* GIVEN INFORMATION
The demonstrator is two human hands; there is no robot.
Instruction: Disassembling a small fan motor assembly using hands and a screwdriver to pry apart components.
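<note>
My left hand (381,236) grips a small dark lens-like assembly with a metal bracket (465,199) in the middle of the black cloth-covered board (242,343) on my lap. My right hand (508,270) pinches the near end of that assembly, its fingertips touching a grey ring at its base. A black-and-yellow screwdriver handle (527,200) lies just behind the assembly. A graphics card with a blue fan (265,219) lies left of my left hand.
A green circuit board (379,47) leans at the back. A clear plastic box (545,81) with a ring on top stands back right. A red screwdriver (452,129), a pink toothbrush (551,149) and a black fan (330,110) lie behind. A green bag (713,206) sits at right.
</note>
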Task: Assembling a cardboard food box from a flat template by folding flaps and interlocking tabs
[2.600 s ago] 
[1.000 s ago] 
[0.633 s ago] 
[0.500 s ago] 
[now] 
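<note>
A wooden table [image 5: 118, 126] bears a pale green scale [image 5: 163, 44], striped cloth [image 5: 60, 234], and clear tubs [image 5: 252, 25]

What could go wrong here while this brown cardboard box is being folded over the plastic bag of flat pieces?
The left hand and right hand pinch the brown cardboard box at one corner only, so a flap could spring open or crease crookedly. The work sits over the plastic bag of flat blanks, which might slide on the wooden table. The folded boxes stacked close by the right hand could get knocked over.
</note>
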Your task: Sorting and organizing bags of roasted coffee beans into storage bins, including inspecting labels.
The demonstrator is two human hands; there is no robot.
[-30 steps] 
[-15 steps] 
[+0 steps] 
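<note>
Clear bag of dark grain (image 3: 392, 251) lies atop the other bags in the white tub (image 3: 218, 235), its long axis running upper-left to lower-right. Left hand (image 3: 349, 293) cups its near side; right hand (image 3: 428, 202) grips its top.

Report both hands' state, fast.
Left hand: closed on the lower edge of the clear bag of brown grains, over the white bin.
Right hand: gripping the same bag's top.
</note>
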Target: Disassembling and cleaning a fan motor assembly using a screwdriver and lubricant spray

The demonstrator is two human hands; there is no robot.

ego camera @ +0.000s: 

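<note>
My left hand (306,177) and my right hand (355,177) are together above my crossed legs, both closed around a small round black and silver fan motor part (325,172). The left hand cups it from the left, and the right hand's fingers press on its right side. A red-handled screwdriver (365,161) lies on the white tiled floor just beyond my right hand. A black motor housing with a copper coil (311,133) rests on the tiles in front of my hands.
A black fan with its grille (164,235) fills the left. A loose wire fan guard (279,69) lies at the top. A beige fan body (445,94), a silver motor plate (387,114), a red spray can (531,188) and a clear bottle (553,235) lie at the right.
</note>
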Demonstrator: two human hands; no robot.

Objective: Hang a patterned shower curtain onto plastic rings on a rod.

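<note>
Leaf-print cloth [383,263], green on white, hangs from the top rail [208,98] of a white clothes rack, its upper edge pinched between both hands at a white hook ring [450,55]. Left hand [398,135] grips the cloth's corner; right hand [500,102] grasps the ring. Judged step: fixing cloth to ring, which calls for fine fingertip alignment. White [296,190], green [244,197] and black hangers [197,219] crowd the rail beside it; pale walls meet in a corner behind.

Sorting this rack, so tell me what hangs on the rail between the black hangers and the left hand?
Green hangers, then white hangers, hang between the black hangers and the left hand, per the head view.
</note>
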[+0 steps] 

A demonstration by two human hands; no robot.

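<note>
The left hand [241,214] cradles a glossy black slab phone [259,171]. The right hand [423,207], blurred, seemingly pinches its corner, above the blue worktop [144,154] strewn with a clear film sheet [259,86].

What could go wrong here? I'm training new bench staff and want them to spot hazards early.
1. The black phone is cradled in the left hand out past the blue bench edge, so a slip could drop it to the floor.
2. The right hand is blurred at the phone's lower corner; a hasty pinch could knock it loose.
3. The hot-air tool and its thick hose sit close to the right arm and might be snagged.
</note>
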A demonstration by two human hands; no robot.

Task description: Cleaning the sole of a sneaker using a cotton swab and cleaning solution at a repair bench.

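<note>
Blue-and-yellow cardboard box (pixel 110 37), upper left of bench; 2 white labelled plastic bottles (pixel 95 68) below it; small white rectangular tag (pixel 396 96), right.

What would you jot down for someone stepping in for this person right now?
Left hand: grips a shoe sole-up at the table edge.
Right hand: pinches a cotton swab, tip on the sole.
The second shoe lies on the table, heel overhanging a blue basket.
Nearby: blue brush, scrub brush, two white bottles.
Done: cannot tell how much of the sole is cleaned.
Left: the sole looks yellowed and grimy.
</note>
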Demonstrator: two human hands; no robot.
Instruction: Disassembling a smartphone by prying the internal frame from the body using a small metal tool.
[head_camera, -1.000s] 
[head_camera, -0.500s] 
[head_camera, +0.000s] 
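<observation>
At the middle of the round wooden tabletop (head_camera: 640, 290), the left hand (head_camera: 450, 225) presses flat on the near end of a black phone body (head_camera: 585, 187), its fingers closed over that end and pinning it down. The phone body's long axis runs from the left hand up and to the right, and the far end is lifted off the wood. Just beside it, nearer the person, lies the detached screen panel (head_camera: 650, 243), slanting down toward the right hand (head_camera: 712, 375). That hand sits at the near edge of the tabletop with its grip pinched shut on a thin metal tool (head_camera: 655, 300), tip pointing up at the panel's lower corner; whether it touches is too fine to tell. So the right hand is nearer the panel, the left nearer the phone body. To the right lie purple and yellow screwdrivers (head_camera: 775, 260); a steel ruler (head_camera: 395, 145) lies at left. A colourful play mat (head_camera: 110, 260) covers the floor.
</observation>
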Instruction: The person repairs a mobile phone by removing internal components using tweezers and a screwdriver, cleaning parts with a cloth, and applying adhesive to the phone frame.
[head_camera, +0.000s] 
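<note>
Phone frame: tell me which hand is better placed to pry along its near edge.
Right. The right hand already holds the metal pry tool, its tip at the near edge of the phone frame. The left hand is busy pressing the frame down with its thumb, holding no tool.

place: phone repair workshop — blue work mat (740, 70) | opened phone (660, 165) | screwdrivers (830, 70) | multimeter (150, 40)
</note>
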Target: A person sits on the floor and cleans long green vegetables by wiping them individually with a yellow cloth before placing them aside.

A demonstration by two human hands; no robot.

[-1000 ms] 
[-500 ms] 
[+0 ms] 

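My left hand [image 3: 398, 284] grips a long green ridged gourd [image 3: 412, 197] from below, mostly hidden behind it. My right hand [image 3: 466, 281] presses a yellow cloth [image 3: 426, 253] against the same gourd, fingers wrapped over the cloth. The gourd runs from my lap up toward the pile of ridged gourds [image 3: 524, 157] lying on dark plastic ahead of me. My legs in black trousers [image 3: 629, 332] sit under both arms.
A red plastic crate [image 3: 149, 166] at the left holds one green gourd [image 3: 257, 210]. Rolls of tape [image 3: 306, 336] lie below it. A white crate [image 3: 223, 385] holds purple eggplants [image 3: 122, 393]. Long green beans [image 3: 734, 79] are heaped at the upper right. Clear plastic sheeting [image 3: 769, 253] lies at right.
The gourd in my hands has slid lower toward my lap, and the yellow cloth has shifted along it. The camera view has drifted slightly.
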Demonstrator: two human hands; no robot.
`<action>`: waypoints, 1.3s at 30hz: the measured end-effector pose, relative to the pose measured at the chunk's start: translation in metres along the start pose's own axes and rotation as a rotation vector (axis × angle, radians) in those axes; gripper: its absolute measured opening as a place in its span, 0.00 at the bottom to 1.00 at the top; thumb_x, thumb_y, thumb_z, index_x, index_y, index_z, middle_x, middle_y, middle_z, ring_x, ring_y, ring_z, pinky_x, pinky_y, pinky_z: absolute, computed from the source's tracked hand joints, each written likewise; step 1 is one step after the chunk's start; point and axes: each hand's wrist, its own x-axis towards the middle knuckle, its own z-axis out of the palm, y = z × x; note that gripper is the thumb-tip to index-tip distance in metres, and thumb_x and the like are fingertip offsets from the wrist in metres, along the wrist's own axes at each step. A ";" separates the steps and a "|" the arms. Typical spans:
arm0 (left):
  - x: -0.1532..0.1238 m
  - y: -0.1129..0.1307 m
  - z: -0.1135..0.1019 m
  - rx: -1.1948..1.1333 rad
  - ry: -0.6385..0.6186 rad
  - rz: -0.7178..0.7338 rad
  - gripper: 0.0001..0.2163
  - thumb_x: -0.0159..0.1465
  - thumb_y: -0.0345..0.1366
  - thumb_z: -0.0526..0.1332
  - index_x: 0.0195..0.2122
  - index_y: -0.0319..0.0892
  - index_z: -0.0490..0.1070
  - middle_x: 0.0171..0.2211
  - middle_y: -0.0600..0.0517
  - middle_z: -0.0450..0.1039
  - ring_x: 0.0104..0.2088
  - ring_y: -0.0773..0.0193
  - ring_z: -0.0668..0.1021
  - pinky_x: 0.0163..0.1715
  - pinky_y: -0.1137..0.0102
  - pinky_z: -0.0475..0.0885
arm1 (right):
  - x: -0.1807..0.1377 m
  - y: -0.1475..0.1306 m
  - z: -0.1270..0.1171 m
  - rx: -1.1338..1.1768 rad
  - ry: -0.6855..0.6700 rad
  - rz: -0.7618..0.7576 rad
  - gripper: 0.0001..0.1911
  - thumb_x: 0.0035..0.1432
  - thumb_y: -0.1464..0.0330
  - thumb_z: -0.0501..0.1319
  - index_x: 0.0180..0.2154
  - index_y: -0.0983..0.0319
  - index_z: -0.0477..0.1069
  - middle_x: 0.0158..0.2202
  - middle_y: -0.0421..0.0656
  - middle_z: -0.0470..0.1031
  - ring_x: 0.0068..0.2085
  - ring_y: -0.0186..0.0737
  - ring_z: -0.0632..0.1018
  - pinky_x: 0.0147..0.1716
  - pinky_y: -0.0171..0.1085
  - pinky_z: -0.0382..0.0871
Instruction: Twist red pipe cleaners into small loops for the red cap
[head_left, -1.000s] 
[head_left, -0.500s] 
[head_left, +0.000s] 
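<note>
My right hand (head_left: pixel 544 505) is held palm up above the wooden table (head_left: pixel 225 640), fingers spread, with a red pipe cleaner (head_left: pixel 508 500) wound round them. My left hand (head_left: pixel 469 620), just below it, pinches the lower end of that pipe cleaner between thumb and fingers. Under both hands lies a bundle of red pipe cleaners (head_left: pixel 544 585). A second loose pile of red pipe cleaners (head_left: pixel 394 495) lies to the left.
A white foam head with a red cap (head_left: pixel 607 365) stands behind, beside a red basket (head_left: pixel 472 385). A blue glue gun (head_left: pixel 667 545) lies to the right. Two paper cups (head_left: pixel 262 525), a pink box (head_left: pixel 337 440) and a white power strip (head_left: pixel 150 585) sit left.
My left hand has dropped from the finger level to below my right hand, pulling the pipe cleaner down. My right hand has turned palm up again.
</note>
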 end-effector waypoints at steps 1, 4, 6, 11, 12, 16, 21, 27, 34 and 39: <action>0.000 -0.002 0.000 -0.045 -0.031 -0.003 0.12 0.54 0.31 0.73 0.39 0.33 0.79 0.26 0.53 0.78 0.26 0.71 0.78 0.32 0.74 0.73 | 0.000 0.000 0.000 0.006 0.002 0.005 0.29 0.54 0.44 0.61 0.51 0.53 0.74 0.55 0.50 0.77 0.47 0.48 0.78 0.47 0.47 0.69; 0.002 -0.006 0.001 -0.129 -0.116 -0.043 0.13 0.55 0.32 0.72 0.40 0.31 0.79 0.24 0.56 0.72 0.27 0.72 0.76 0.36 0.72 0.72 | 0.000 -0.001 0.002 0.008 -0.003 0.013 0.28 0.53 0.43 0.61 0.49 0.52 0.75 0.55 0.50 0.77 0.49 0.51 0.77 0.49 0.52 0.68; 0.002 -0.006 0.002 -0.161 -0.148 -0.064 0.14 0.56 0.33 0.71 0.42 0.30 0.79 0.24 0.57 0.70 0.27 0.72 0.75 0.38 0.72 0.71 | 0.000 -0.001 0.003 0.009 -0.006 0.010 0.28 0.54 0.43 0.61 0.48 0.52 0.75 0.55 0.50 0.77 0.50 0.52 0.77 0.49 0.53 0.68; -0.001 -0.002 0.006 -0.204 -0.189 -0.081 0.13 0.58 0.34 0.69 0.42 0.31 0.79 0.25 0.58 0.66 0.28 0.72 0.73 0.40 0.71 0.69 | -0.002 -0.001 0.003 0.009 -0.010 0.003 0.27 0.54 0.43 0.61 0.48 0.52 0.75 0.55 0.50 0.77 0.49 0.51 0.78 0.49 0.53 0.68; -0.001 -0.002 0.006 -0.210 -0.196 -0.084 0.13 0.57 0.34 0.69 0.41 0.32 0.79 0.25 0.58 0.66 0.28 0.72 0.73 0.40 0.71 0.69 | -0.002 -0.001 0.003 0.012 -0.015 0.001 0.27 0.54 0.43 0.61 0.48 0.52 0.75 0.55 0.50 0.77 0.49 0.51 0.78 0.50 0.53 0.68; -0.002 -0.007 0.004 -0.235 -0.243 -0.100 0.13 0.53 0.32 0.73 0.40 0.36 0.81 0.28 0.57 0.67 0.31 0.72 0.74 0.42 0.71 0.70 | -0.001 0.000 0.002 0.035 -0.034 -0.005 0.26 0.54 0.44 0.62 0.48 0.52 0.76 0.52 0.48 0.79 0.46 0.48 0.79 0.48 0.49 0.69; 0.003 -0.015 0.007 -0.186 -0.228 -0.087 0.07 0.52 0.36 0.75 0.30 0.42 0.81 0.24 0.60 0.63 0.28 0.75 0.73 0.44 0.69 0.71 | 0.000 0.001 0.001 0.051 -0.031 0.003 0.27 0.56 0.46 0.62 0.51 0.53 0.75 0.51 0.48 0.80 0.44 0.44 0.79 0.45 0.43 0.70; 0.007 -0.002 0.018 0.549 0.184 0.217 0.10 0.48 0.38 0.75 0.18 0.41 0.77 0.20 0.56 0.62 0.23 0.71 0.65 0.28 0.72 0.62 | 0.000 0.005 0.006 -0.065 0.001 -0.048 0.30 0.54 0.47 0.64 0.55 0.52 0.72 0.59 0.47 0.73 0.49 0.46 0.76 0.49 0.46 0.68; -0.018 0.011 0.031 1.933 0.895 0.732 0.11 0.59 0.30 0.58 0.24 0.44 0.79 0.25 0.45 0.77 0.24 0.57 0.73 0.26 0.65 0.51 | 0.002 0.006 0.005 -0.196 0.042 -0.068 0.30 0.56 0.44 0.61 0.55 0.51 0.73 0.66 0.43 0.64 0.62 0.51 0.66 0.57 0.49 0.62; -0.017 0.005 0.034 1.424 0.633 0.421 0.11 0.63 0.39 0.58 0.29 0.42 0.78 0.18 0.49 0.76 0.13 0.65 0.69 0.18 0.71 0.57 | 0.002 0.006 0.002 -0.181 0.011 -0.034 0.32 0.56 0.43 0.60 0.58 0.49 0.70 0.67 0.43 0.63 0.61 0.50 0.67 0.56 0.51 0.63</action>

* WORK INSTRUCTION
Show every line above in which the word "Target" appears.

* SOLUTION FOR THIS EXERCISE
Target: Disassembling and cleaning a fan motor assembly using a screwdriver and lubricant spray
Target: A person sits on the floor and cleans long green vegetables by wiping them individually with a yellow cloth before placing them aside.

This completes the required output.